We are a fickle holiday bunch, aren’t we? No sooner have we turned off Pi(e) Day’s convection oven, we jump smack dab into St. Patrick’s Day. In this case, the shamrock-riddled holiday falls on a Sunday, prompting a full weekend of eating of the green.
Sugar-riddled cookies smothered in various shades of verdant and orange lie in wait on the bakers’ racks. Scones run the gamut from humble to extreme. Irish Soda scones studded with little more than currants share rack space with a scone of epic sweetness proportions. Not only is the Confetti scone ablaze in technicolor sprinkles, it is glazed with chocolate then capped off with the tiniest of Sprinkle King shamrocks. Odds are high the scone with the most sugar will be washed down with an oat milk espresso drink, thus mitigating our concern for the planet and our personal health.
My tastes better align with the Quaker Oats guy, relatively old school and old-fashioned. I’ve not boarded the almond milk nor the oat milk train because I prefer the real deal in my coffee, whole milk, and milk in my oatmeal, not oatmeal in my milk.

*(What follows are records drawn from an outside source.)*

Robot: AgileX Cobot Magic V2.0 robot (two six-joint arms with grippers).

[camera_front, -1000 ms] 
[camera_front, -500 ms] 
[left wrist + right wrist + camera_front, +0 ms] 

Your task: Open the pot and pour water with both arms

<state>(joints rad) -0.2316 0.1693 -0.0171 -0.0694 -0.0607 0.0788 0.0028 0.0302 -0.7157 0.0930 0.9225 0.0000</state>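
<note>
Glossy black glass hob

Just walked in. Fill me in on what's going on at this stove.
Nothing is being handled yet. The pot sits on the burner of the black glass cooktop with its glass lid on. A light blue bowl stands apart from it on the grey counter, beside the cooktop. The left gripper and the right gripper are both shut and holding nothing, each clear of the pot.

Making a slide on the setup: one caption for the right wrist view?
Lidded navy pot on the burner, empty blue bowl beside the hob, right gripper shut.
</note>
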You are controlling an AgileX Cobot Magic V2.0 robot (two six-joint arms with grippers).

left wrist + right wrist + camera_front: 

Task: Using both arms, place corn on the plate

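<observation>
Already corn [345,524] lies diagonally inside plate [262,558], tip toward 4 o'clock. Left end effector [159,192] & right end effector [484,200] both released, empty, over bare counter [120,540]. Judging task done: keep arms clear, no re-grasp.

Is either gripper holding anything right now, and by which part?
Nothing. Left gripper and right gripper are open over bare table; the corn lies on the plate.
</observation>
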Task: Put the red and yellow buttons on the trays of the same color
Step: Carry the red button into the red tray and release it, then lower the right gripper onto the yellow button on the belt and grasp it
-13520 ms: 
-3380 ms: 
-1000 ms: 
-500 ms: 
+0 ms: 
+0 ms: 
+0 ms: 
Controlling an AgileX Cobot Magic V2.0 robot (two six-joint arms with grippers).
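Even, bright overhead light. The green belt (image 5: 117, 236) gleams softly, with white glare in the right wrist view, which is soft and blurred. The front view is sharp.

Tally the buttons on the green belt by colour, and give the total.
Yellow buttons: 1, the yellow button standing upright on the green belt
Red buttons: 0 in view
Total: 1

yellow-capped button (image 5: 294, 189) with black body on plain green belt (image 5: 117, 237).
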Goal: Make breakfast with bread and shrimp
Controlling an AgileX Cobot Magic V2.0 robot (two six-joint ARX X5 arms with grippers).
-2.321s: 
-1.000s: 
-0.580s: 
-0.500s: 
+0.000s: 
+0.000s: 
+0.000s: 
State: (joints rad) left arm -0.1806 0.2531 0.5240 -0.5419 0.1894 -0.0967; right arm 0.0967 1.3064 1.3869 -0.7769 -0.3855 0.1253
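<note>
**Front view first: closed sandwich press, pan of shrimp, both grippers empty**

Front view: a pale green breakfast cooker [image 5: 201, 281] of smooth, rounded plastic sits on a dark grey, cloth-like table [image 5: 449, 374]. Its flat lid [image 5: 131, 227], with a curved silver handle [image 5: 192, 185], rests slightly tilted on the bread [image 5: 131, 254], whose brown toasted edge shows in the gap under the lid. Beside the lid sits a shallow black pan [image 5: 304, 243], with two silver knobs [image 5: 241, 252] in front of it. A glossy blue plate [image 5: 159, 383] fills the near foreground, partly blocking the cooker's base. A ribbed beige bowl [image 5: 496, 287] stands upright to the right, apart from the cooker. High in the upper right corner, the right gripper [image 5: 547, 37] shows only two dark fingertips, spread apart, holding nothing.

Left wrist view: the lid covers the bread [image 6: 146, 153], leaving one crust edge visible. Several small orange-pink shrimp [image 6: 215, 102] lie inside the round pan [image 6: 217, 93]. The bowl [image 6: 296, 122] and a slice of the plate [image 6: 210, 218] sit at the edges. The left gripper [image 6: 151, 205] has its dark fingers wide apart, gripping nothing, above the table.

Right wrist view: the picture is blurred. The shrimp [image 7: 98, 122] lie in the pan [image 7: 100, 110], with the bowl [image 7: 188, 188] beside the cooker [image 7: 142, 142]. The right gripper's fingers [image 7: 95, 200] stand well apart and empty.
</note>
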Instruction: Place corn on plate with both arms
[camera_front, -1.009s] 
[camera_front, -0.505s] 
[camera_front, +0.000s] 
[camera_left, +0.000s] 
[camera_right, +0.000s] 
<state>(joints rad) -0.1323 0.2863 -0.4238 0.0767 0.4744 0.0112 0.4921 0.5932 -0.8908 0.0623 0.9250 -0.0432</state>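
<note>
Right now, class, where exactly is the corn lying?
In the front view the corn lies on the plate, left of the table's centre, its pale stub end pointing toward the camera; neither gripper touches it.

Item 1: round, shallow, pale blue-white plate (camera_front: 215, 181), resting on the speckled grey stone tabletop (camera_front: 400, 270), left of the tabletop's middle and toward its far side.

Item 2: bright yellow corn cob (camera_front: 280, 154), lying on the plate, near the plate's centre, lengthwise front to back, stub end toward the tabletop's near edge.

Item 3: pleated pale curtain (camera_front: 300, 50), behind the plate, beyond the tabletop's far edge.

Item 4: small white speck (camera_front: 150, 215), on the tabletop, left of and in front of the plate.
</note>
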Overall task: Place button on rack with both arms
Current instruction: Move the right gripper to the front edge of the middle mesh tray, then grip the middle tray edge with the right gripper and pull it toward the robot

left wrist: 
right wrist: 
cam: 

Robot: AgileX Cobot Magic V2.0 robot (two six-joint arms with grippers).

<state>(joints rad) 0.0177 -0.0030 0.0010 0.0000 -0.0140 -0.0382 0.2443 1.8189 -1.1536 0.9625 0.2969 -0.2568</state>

Personally, St. Patrick’s Day is one of those holidays prompting a 'duck and cover' reaction. I will take refuge in the way back of the bakery at a small worktable, within earshot of a massive ice cuber. Every now and again, a kindly barista will wander back to fill a cavernous bucket with ice, breaking the silence of my Guinness bundt cake reverie. Key Lime pies are also on the St. Patrick’s Day docket, with a subtle hint of greenness and the sprightliness of a leprechaun, but far less critical to the weekend festivities.
The next holiday on my radar is the hit and run holiday of Purim. I’m gearing up for the triangular goodness only a hamantaschen can offer, just as soon as I clear out the Guinness chilling in the walk-in.
Studies show that 5.5 million pints of Guinness are downed around the world on a daily basis. On St. Patrick's Day that figure is doubled. I’m happy to do my part, if only by peeling back the flip tops on the heady stout. Five cans of Guinness are needed to yield 9 pudgy bundt cakes. According to the parchment paper list tacked to the commercial freezer, 30 cakes are indicated for the weekend. Pi will not factor into my bundt cake mathematics because that holiday is blissfully over. Treading cautiously into the Ides of March, I will keep my head low, avoiding the sweet surprises of this not-so-magically delicious weekend.